* **Goal of the exercise**:
Could you copy every line in the listing below that has the word "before"?

* **Stored data**:
════════════════════

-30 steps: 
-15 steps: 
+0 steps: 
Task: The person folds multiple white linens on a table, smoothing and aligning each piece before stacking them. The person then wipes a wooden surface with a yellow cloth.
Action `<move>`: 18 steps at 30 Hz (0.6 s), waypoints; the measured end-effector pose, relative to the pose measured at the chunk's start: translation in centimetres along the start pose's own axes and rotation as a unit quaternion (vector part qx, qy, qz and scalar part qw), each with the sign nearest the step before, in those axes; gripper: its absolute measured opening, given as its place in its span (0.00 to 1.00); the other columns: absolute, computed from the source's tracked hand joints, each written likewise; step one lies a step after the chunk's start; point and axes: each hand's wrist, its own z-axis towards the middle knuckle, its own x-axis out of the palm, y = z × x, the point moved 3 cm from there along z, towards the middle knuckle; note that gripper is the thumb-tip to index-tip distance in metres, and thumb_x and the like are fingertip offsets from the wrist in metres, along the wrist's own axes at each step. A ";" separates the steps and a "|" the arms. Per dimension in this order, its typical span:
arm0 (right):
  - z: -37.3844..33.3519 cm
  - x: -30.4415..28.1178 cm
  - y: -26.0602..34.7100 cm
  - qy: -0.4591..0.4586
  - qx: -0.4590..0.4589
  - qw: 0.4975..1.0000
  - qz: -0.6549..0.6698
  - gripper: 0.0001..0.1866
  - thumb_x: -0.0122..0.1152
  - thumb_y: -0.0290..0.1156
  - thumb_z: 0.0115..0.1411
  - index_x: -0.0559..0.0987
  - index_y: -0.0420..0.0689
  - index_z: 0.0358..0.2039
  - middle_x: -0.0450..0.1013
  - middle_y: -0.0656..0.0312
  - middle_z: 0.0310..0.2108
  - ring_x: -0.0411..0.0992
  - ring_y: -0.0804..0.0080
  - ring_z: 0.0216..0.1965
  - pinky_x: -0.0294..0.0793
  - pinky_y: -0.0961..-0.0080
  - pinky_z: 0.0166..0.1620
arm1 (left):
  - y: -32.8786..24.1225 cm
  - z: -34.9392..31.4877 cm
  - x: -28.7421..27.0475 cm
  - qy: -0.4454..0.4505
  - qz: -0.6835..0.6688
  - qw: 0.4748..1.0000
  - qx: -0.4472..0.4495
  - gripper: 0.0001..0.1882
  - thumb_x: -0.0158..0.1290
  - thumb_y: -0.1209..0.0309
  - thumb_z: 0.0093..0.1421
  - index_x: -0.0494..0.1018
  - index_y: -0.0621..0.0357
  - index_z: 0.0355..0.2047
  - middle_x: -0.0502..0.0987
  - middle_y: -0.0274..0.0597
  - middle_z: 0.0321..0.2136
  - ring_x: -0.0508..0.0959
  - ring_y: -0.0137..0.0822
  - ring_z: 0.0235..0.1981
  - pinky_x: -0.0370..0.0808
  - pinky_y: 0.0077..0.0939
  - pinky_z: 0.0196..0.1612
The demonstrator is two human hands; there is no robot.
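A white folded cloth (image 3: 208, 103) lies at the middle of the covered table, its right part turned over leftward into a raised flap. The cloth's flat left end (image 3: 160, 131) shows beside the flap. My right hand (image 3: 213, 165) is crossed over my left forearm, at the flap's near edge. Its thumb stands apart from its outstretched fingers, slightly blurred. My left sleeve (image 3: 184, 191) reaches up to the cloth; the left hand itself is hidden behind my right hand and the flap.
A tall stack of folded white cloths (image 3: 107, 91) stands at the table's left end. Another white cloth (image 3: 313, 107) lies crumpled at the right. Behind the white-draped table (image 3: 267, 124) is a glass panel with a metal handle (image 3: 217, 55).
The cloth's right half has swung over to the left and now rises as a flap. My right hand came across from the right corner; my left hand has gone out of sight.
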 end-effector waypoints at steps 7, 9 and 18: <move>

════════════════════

* **Answer area**:
Task: The person folds multiple white linens on a table, smoothing and aligning each piece before stacking them. The person then wipes a wooden surface with a yellow cloth.
Action `<move>`: 18 steps at 30 Hz (0.6 s), waypoints; the measured end-effector pose, relative to the pose measured at the chunk's start: translation in centimetres along the start pose's own axes and rotation as a unit quaternion (vector part qx, qy, qz and scalar part qw), each with the sign nearest the step before, in those axes; gripper: its absolute measured opening, given as its place in its span (0.00 to 1.00); the other columns: absolute, computed from the source's tracked hand joints, each written likewise; step one lies a step after the chunk's start; point and axes: each hand's wrist, its own z-axis towards the middle knuckle, its own x-axis out of the palm, y = z × x, the point moved 3 cm from there along z, towards the middle knuckle; note that gripper is the thumb-tip to index-tip distance in metres, and thumb_x and the like are fingertip offsets from the wrist in metres, along the wrist's own axes at each step. A ";" separates the steps and a "|" the arms. Per dimension in this order, its typical span:

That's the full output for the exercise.